START Source material
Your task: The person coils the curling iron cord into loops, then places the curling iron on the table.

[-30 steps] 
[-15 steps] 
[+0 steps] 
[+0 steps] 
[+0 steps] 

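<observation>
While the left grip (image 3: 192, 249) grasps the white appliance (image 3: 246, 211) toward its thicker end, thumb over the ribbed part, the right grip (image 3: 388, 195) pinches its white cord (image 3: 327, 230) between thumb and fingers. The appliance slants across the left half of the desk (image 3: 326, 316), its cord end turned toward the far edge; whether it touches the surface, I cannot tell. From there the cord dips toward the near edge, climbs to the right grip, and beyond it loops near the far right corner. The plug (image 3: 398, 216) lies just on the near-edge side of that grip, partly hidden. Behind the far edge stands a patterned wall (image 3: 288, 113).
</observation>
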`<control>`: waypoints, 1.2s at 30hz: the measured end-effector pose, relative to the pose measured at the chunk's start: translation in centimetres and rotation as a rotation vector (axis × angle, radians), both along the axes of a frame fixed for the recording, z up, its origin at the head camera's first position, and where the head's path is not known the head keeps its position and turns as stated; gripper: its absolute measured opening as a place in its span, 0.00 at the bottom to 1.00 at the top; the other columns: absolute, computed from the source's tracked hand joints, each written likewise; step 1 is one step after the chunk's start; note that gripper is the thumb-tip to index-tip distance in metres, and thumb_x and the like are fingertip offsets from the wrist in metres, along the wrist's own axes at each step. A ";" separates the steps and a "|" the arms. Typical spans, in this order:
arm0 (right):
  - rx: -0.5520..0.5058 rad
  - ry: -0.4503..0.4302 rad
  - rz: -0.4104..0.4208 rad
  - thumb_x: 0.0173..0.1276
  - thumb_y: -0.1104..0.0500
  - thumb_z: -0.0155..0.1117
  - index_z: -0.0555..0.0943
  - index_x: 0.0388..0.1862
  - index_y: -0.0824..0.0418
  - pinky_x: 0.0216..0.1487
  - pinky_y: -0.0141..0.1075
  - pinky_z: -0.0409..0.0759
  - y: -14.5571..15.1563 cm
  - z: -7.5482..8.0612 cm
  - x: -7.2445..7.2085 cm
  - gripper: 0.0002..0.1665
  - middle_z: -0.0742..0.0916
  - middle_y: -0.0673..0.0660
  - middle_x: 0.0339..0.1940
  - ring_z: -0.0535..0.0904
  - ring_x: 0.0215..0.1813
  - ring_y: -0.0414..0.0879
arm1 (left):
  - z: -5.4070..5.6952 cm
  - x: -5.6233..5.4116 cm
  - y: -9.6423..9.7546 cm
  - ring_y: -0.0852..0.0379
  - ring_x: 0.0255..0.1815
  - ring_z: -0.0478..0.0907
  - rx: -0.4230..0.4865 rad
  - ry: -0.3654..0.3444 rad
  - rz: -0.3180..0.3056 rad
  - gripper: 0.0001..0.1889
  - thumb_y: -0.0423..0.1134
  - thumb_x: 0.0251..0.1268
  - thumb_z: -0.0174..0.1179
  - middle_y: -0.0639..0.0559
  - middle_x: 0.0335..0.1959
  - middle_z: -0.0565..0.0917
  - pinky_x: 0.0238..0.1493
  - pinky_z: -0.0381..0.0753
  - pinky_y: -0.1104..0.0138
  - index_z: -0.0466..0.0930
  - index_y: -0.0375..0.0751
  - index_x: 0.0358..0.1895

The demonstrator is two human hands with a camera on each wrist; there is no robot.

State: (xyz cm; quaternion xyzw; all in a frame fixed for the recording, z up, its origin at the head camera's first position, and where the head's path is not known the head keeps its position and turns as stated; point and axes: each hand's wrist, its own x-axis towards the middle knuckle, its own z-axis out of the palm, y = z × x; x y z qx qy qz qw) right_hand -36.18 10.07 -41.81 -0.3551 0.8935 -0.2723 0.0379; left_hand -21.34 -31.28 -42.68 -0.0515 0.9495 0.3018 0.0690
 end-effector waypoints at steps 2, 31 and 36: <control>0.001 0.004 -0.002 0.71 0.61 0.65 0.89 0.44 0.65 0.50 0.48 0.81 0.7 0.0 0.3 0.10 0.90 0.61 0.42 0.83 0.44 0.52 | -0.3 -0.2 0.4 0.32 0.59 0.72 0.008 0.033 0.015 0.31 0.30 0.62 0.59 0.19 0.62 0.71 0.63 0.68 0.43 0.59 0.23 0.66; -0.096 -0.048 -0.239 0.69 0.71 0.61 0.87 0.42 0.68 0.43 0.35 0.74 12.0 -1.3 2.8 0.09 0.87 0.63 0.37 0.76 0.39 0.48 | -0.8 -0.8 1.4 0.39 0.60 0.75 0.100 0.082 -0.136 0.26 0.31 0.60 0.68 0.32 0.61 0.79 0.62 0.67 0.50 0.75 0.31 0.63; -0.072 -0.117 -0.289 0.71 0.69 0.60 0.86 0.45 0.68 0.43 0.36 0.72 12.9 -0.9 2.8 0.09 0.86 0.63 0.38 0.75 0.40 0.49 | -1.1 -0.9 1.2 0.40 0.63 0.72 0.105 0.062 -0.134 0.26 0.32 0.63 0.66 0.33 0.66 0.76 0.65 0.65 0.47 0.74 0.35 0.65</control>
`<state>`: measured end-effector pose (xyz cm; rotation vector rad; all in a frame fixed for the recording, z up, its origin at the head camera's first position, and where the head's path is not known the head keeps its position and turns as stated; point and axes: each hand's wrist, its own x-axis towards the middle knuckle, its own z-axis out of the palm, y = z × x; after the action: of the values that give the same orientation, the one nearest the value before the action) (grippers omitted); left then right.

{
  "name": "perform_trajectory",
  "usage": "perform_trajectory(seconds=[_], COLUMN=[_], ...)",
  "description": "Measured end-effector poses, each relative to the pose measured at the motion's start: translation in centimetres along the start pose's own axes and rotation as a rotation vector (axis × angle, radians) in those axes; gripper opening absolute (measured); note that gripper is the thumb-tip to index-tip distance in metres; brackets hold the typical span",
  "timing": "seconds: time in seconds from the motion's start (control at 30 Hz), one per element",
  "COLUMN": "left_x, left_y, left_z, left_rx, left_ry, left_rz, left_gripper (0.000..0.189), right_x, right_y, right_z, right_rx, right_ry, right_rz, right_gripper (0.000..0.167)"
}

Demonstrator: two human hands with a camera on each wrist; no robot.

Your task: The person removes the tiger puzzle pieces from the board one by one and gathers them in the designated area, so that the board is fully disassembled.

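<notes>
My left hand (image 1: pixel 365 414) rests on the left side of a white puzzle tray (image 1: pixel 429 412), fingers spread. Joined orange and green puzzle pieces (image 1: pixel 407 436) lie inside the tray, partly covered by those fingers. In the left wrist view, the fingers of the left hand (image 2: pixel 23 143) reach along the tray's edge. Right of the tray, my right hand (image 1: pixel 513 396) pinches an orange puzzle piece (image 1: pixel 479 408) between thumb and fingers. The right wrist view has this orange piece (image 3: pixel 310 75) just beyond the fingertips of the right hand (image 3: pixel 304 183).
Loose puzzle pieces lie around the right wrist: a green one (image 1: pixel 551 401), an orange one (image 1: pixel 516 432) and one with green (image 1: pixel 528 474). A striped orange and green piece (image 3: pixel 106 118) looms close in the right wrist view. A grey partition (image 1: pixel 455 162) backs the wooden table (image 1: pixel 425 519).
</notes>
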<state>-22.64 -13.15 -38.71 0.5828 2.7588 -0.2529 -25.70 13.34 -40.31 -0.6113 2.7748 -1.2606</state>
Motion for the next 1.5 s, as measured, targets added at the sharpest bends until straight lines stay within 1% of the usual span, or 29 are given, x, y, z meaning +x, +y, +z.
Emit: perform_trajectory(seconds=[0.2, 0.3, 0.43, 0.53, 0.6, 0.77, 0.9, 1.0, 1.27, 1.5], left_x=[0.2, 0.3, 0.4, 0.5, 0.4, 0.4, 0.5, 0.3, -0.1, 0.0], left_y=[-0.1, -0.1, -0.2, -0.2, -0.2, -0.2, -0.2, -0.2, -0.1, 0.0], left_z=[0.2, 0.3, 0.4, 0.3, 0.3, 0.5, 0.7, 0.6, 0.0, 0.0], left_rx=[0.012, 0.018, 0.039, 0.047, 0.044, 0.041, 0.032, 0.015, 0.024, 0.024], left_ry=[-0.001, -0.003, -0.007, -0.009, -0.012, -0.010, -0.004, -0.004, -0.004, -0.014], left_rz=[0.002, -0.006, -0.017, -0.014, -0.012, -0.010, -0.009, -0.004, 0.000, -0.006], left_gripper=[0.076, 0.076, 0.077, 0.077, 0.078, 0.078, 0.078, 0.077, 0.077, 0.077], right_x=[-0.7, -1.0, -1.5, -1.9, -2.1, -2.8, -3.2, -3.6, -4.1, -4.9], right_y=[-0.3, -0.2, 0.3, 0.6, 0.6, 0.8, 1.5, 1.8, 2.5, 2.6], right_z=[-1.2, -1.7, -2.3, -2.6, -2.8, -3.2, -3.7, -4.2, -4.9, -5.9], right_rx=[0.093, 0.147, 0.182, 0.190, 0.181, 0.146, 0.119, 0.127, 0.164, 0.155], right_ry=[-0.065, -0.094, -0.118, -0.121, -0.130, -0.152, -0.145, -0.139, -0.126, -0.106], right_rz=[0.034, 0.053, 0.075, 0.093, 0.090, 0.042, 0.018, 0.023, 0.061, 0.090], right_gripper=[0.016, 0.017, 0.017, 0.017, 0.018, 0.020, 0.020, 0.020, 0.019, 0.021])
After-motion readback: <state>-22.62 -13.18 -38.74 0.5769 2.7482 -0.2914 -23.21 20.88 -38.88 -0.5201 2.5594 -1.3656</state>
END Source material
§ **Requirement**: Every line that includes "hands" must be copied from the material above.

§ **Response to the task**:
The demonstrator is two human hands with a camera on each wrist; there is no robot.
Demonstrator: two human hands with a camera on each wrist; no robot.

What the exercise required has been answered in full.